Materials provided:
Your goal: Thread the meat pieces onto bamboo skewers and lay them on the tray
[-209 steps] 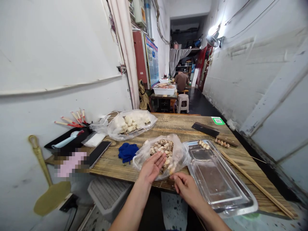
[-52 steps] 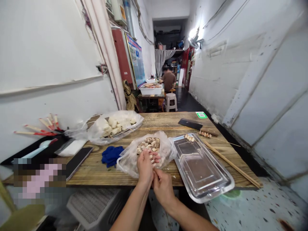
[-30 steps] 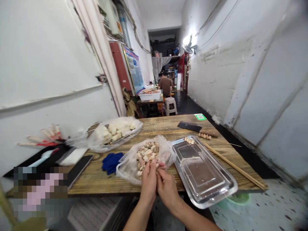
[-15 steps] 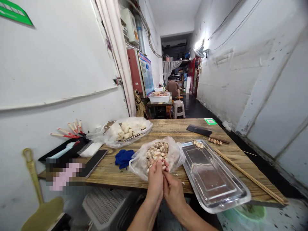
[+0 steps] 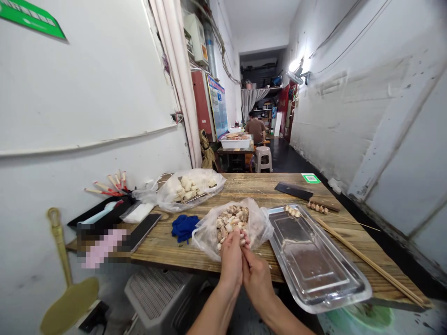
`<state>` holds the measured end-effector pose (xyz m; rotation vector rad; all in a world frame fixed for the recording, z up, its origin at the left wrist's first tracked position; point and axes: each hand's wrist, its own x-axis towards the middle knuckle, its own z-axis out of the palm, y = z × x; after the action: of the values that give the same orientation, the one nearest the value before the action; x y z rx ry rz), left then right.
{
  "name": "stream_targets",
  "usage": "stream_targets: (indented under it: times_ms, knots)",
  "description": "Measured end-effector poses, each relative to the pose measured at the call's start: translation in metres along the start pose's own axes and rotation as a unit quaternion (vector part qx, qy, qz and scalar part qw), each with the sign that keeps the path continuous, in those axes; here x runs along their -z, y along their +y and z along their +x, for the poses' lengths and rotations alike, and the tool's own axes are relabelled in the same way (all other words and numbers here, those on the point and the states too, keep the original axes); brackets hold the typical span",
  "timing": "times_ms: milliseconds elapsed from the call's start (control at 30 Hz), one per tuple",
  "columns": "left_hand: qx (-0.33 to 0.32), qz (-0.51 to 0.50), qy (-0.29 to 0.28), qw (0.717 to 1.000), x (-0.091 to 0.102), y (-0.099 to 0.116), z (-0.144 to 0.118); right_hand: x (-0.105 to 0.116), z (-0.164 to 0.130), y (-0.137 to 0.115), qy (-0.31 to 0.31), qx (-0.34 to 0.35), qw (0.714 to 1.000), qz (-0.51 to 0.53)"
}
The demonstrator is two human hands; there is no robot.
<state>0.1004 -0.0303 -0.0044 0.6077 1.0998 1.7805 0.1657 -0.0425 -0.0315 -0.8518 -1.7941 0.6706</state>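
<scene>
My left hand (image 5: 231, 258) is closed at the near edge of an open clear plastic bag (image 5: 206, 235), its fingers pinching pale garlic cloves (image 5: 243, 240). Right beside it and touching it, my right hand (image 5: 258, 277) is closed too; whatever its fingers grip is hidden. Loose garlic cloves (image 5: 232, 216) fill the bag just beyond my fingertips. To the right lies a shallow metal tray (image 5: 310, 260), with a skewer of garlic cloves (image 5: 292, 211) across its far end.
Bamboo skewers (image 5: 373, 260) lie right of the tray, near a cleaver (image 5: 293, 190) and more skewered garlic (image 5: 317, 207). A blue cloth (image 5: 185, 228), a bag of pale pieces (image 5: 190, 188) and a black box (image 5: 101, 216) are left. A person (image 5: 256, 129) sits far back.
The view has shifted slightly, so everything sits a little further right in the picture. Both hands stay together at the bag's near edge, with hardly any change in their grip.
</scene>
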Motion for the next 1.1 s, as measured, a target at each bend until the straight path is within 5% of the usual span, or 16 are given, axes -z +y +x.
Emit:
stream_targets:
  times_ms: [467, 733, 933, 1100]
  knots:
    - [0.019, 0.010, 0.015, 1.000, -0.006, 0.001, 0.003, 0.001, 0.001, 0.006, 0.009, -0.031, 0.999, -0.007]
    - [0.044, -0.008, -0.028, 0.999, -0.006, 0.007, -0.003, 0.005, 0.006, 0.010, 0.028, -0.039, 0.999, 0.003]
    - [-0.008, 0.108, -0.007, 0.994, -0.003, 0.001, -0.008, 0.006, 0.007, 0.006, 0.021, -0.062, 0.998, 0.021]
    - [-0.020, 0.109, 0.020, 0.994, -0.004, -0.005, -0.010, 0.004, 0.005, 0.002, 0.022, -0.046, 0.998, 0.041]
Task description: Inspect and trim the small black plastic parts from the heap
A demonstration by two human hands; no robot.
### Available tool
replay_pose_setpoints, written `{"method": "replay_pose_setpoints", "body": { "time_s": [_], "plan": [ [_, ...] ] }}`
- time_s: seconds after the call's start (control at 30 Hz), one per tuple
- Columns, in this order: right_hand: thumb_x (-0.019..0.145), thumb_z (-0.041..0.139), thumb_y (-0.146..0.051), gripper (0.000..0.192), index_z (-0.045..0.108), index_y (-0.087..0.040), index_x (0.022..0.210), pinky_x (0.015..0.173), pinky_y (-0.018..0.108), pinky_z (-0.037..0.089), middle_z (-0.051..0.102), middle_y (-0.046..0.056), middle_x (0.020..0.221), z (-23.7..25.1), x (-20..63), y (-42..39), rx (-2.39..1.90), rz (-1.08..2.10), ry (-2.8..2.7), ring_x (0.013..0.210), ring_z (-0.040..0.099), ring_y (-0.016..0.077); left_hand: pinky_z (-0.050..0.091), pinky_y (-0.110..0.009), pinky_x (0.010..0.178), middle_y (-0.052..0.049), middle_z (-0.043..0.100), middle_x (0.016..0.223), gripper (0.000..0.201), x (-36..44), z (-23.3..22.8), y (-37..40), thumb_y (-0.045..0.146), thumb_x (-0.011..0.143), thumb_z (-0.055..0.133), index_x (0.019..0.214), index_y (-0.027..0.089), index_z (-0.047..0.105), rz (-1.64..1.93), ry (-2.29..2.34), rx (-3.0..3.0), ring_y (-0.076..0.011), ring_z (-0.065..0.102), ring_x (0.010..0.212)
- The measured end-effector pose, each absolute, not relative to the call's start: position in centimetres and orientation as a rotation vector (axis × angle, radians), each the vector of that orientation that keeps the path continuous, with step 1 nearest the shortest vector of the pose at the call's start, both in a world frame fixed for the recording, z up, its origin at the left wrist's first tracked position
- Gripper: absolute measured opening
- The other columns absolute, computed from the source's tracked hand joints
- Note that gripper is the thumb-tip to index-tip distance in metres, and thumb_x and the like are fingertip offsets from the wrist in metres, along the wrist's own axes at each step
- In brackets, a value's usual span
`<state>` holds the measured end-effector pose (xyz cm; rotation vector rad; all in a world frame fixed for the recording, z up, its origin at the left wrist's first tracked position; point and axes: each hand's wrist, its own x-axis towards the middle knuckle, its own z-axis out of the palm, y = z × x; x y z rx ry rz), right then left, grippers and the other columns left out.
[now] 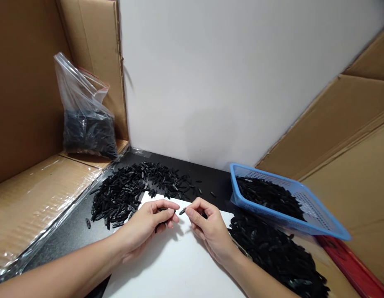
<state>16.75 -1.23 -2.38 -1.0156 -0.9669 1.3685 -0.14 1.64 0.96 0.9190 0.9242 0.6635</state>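
- While my right hand pinches one small, slim, black, elongated piece by its end, between thumb and forefinger near the middle of the frame, its other end points toward my left hand.
- My left hand, just beside it, is curled around a few slim dark pieces; how many, I cannot tell.
- I judge the pinched piece very light and fairly stiff, perhaps brittle; its material I cannot tell. A soft fingertip hold on end or sides should suit, since a smooth surface might slip.
- It looks dark and narrow, with a faint shine.
- Below my hands lies a flat white sheet.
- Left of centre spreads a loose heap of slender black pieces, some catching grey glints.
- At lower right sits a denser mound of matte-black pieces, beneath a pale-blue perforated plastic basket holding more.
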Motion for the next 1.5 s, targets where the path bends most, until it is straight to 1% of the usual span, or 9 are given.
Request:
{"method": "replay_pose_setpoints", "body": {
  "time_s": [0.23,0.43,0.6,0.73,0.87,0.97,1.13,1.33,1.5],
  "plan": [
    [0.071,0.079,-0.038,0.031,0.057,-0.017,0.065,0.035,0.017,0.013,0.047,-0.008,0.048,-2.2,16.7,-1.2,-1.014,1.375,-0.957,0.036,0.025,0.0017,0.03,-0.023,0.061,-0.003,0.07,0.08,0.03,-0.2,0.9,1.5,0.021,0.07,0.072,0.098,0.013,0.069,0.649,0.953,0.94,-0.0106,0.049,0.068],
    [0.076,0.07,-0.04,0.027,0.056,-0.018,0.071,0.037,0.017,0.015,0.062,-0.001,0.06,-1.8,17.0,-1.1,-0.854,1.531,-0.831,0.035,0.027,0.0022,0.033,-0.024,0.064,-0.004,0.074,0.089,0.029,-0.3,1.0,1.4,0.032,0.071,0.076,0.092,0.016,0.062,0.64,0.921,1.009,-0.0098,0.049,0.065],
    [0.071,0.078,-0.038,0.025,0.066,-0.018,0.082,0.037,0.019,0.016,0.056,-0.004,0.059,-2.1,16.9,-1.2,-0.966,1.431,-0.966,0.038,0.029,0.0037,0.03,-0.024,0.06,-0.001,0.071,0.08,0.025,-0.3,0.6,1.4,0.034,0.073,0.074,0.084,0.018,0.059,0.647,0.909,1.116,-0.0107,0.049,0.062],
    [0.073,0.077,-0.038,0.022,0.075,-0.02,0.086,0.036,0.02,0.018,0.056,-0.002,0.062,-2.1,16.8,-1.5,-1.082,1.293,-1.175,0.041,0.031,0.0055,0.027,-0.023,0.057,0.006,0.058,0.061,0.022,-0.6,0.0,1.6,0.035,0.076,0.072,0.085,0.02,0.058,0.687,0.912,1.277,-0.0113,0.047,0.059],
    [0.073,0.077,-0.037,0.019,0.075,-0.02,0.08,0.035,0.02,0.017,0.061,-0.001,0.065,-2.4,16.8,-1.5,-1.073,1.293,-1.131,0.041,0.029,0.0047,0.027,-0.023,0.056,0.003,0.064,0.065,0.024,-0.5,0.1,1.7,0.038,0.077,0.07,0.081,0.02,0.055,0.716,0.908,1.332,-0.0114,0.046,0.058],
    [0.07,0.079,-0.038,0.021,0.074,-0.019,0.08,0.035,0.019,0.016,0.055,-0.004,0.061,-2.6,16.9,-1.3,-1.026,1.35,-1.02,0.039,0.027,0.0034,0.028,-0.023,0.056,-0.001,0.068,0.071,0.028,-0.4,0.4,1.9,0.045,0.079,0.066,0.076,0.019,0.056,0.728,0.903,1.291,-0.0116,0.046,0.059],
    [0.067,0.082,-0.038,0.026,0.072,-0.018,0.079,0.036,0.019,0.013,0.048,-0.006,0.053,-2.4,16.7,-1.1,-1.004,1.392,-0.94,0.037,0.024,0.0026,0.027,-0.023,0.054,0.004,0.054,0.056,0.038,-0.4,0.6,2.1,0.054,0.079,0.062,0.073,0.017,0.064,0.723,0.992,1.223,-0.0105,0.04,0.054],
    [0.066,0.082,-0.038,0.027,0.066,-0.017,0.07,0.035,0.018,0.013,0.044,-0.008,0.051,-1.9,16.6,-1.2,-0.976,1.401,-0.902,0.037,0.024,0.0021,0.031,-0.023,0.058,-0.001,0.067,0.073,0.033,-0.3,0.8,1.8,0.045,0.071,0.072,0.087,0.016,0.071,0.693,0.95,1.038,-0.0115,0.046,0.062],
    [0.065,0.083,-0.039,0.03,0.063,-0.016,0.066,0.034,0.017,0.013,0.046,-0.007,0.05,-1.9,16.6,-1.1,-0.964,1.399,-0.889,0.037,0.024,0.0022,0.031,-0.023,0.059,-0.003,0.07,0.085,0.033,-0.3,0.8,1.5,0.038,0.07,0.075,0.093,0.017,0.067,0.701,0.9,0.981,-0.0103,0.047,0.063]
  ]
}}
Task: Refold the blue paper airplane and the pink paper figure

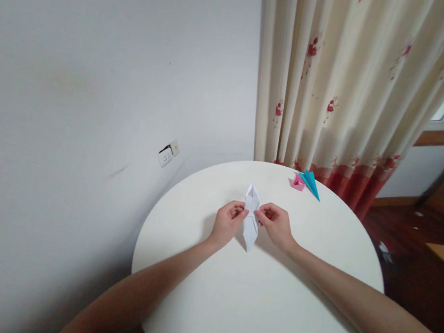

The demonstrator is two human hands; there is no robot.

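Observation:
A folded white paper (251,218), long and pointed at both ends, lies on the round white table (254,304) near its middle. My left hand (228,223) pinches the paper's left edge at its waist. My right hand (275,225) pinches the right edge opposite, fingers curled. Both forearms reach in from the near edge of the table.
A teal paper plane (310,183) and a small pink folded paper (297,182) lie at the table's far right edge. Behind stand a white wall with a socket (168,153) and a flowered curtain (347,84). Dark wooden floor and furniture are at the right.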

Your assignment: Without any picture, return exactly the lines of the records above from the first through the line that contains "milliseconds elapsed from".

Output of the task:
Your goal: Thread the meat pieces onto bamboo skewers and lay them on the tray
[-209 steps] 
[-52 steps] 
[-30 steps] 
[-15 steps] 
[+0 steps] 
`<state>` holds the measured end-effector pose (xyz m; rotation vector rad; all in a world frame fixed for the recording, z up, its origin at the left wrist's first tracked position; point and axes: each hand's wrist, its own x-axis towards the middle knuckle, its own z-axis out of the palm, y = z × x; after the action: of the values that give the same orientation, the one nearest the value before the action; x y z rx ry rz), left then right.
{
  "name": "stream_targets",
  "usage": "stream_targets: (indented under it: times_ms, knots)",
  "description": "Measured end-effector poses, each relative to the pose measured at the call's start: translation in metres along the start pose's own axes and rotation as a unit quaternion (vector part qx, qy, qz and scalar part qw), each with the sign that keeps the path continuous, in those axes; here x runs along their -z, y along their +y and z along their +x, for the poses' lengths and rotations alike, and the tool's own axes are relabelled in the same way (all other words and numbers here, those on the point and the states too, keep the original axes); brackets hold the typical span",
  "timing": "times_ms: milliseconds elapsed from the call's start (control at 30 Hz), one per tuple",

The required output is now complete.